Source material:
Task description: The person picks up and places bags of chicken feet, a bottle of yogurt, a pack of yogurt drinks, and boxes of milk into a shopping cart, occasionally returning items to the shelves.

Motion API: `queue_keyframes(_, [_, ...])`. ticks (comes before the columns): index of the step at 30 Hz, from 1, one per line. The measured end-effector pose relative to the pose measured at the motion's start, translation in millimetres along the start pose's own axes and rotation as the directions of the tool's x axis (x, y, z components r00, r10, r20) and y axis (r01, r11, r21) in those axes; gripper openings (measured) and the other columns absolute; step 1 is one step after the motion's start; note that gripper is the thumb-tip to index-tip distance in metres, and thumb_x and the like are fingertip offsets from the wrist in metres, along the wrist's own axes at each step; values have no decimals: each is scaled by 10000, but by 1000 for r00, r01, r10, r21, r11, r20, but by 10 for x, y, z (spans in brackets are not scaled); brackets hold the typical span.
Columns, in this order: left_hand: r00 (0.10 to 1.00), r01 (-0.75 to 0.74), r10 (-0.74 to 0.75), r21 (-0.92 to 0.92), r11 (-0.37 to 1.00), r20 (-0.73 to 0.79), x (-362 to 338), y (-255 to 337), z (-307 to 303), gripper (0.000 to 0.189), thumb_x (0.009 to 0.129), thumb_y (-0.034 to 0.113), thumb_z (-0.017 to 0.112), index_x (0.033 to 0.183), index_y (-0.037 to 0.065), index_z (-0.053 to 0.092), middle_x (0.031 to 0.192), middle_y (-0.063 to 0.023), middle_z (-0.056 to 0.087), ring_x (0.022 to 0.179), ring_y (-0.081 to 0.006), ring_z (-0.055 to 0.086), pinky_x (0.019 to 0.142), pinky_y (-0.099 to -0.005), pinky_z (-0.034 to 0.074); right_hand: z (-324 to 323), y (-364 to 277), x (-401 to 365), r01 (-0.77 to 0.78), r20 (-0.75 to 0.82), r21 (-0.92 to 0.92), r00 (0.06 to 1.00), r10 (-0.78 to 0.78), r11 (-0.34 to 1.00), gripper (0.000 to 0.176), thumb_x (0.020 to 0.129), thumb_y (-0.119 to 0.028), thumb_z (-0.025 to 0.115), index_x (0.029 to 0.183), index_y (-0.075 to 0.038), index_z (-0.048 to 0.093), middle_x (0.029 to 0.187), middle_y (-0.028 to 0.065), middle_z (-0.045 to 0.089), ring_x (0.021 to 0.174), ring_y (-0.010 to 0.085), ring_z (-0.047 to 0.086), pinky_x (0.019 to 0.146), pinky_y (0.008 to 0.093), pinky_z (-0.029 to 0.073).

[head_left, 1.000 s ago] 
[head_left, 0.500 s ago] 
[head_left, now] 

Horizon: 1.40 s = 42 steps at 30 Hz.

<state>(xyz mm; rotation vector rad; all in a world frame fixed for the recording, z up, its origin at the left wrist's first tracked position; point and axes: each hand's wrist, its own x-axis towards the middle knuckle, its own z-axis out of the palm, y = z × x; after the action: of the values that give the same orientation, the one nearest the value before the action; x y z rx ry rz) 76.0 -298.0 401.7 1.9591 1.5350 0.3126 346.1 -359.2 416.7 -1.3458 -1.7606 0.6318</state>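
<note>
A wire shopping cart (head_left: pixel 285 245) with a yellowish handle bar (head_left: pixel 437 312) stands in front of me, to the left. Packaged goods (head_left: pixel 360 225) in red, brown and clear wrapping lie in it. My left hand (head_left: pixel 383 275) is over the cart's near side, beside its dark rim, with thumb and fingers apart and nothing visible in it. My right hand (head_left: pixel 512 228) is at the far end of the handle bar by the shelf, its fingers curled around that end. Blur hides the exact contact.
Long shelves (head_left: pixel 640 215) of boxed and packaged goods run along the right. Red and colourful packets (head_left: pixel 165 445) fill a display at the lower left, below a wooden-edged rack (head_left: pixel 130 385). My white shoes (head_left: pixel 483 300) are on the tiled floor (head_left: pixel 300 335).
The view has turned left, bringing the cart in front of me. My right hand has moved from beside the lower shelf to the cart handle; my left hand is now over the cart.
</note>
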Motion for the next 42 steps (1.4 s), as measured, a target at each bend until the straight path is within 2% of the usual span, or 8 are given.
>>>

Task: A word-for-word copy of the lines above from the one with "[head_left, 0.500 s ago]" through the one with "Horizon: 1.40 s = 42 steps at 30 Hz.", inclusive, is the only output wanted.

Output for this exercise:
[head_left, 0.500 s ago] 
[head_left, now] 

Horizon: 1.40 s = 42 steps at 30 Hz.

No more output is required for this exercise.